(Recorded data Opens)

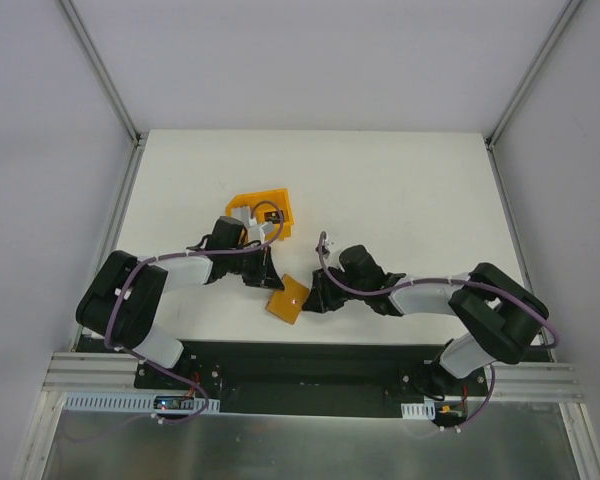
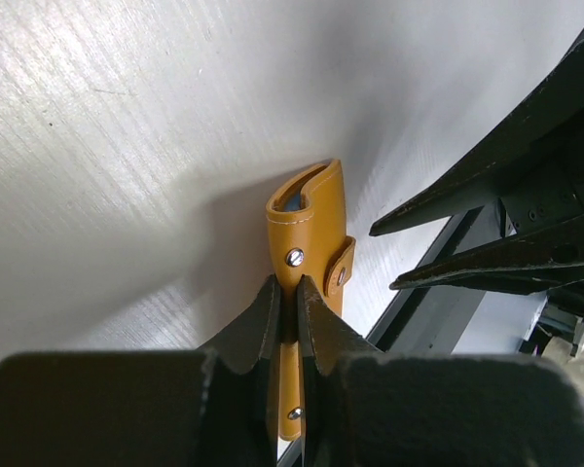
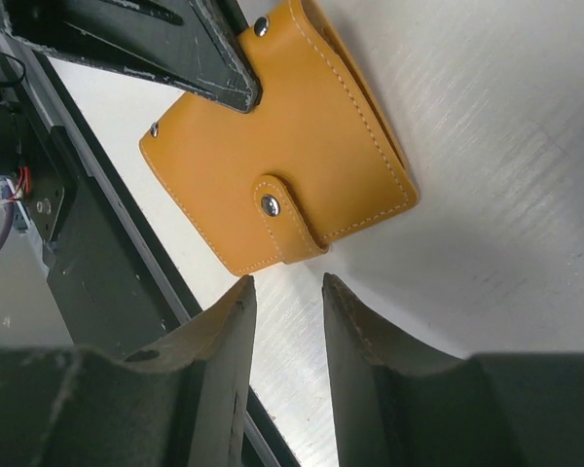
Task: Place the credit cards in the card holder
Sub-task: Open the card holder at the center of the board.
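Near the table's [image 1: 380, 200] front edge, my left claw [image 2: 292, 288] pinches the folded card holder [image 3: 282, 146] by one edge; my right claw [image 3: 287, 292] hangs just beside it, jaws parted, holding nothing.

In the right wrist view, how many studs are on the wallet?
3: one on the snap tab, one at the left corner of the wallet, one by the left claw; more may be hidden.

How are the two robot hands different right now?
The left gripper is pinched shut on the card holder, while the right gripper is open with nothing between its fingers. The left gripper clamps the holder's edge, and the right gripper only sits close to the side with the snap tab. Both have two dark fingers and are at the same orange holder.
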Controlling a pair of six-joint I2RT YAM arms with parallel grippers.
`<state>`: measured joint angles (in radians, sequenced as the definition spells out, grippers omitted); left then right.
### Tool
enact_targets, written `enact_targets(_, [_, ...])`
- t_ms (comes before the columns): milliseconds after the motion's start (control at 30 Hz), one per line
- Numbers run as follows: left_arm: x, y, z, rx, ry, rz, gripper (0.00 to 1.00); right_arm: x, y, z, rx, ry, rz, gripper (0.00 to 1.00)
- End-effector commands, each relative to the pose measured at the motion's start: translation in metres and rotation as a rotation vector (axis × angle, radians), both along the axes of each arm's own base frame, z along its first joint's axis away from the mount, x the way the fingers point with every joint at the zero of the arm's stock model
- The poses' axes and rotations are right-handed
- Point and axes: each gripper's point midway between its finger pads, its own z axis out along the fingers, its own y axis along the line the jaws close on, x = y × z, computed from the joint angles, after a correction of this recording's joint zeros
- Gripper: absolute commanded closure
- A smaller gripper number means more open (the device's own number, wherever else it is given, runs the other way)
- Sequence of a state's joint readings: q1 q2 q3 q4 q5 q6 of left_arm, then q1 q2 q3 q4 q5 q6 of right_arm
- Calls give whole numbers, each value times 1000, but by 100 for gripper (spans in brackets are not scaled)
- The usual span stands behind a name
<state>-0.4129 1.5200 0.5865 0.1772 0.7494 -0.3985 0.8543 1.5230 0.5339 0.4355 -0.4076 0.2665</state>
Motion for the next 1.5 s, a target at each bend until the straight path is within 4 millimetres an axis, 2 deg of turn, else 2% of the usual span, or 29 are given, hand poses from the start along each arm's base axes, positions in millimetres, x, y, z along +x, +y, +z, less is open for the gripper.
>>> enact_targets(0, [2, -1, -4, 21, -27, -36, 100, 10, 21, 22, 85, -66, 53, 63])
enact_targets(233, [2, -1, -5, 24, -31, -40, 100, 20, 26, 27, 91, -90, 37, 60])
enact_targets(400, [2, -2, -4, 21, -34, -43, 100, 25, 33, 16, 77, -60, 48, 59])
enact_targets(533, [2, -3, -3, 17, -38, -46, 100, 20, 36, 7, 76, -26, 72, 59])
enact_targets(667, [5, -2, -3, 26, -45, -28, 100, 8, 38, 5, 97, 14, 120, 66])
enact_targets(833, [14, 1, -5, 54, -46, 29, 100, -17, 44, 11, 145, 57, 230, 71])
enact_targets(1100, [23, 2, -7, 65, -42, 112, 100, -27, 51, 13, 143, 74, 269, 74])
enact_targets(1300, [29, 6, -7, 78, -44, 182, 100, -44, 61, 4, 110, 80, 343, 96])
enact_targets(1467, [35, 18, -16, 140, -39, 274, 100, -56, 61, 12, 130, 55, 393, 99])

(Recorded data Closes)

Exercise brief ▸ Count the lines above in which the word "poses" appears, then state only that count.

The completed task ▸ 2